Doğada bu gün bile o ilk hidrojen atomlarından türeyen sayıları zaman içinde artan milyonlarca çeşit birbirinden farklı yapılara bürünen varlıklara neyi yapıp neyi yapmayacaklarını söyleyen herhangi bir yasa bulunmamaktadır. Bu gün bile doğada doğa yasalarına göre her şey serbesttir. Kim ne istiyorsa yapabilir. Ama buna rağmen hiçbir şey her istediğini yapamaz, çünkü yapılabilecekler daima dış koşullar ve öz nitelikler ile sınırlıdır. Bu nedenle de artık ilk başlangıç anındaki eşitlik kalmamıştır. Doğada artık bir birinden farklı milyonlarca çeşit varlık vardır ve bunların her birinin sahip oldukları farklı niceliksel ve niteliksel özellikler nedeniyle eşitliğin sözü bile edilemez. Oysa biz insanlar hak ve özgürlükler kadar eşitlik de istiyoruz.

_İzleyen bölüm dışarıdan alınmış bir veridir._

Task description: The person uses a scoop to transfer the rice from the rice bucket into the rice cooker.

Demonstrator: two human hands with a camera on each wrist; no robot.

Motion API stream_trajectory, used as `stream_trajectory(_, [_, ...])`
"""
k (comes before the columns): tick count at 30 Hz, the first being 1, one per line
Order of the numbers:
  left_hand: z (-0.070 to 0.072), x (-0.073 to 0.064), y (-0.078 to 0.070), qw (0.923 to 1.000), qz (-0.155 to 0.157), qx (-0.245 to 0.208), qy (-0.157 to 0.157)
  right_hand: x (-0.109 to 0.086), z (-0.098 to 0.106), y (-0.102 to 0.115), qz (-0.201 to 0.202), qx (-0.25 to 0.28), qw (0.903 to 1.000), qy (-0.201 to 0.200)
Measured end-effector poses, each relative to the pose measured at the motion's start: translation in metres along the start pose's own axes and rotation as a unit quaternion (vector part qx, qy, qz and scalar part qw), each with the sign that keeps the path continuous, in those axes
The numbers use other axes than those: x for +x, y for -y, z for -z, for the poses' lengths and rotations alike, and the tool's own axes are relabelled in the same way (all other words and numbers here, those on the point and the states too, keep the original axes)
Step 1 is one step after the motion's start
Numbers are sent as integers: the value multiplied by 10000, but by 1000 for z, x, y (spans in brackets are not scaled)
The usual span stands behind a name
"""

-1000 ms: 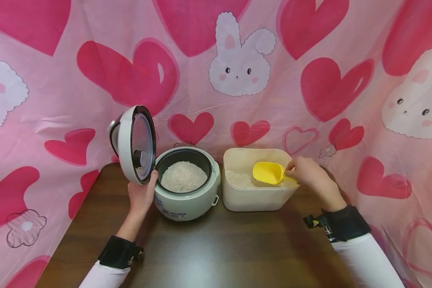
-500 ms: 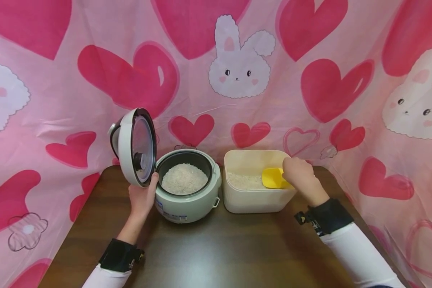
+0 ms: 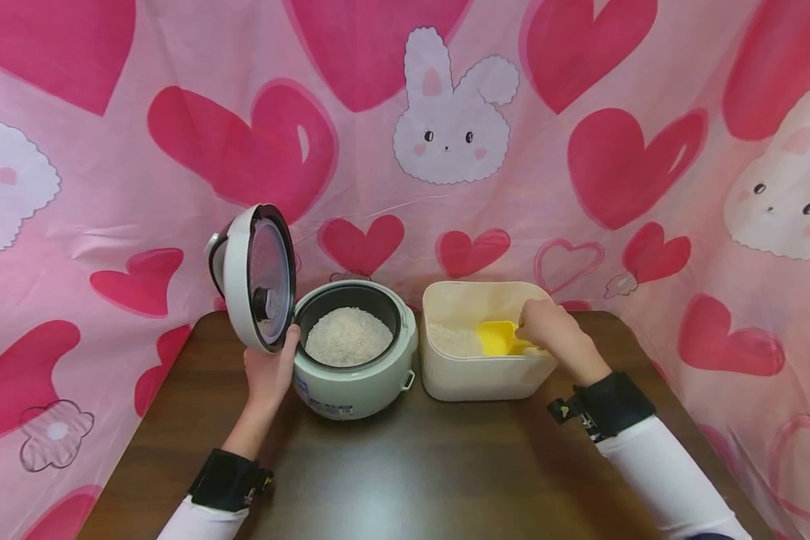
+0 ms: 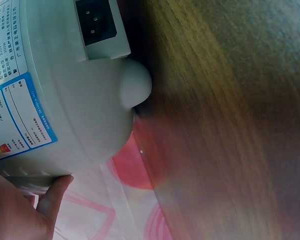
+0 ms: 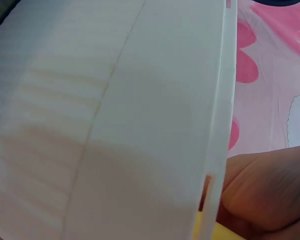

Günümüz doğasında artık sınırsız özgürlüğe rağmen hiçbir şey her istediğini yapamaz. Çünkü milyonlarca çeşit varlık geçirdikleri evrim süreci içinde sahip oldukları özgürlük sayesinde ve içinde bulundukları koşullar çerçevesinde birbirinden farklı yapılar ve fiziki özellikler geliştirmişlerdir. En basitinden balıklar kuşlar gibi uçamaz, kuşlarda balıklar gibi yüzemez. Her canlının istediklerini yapabilme becerisi tamamen mevcut koşullar ve atalarının evrim sürecinde geliştirdiği örgensel yapı ile sınırlıdır. İstediklerini yapmalarına engel olan, özgürlüklerini kısıtlayan bir yasa yoktur ama her şey sadece yapabileceğini yapabilir. Başka bir ifade şekliyle de ne kadar özgür olursa olsun hiçbir varlık yapamayacağı bir şeyi yapamaz. Özgürlük kimseye yapamayacağı bir şeyi yapabilme gücü veya becerisi vermez.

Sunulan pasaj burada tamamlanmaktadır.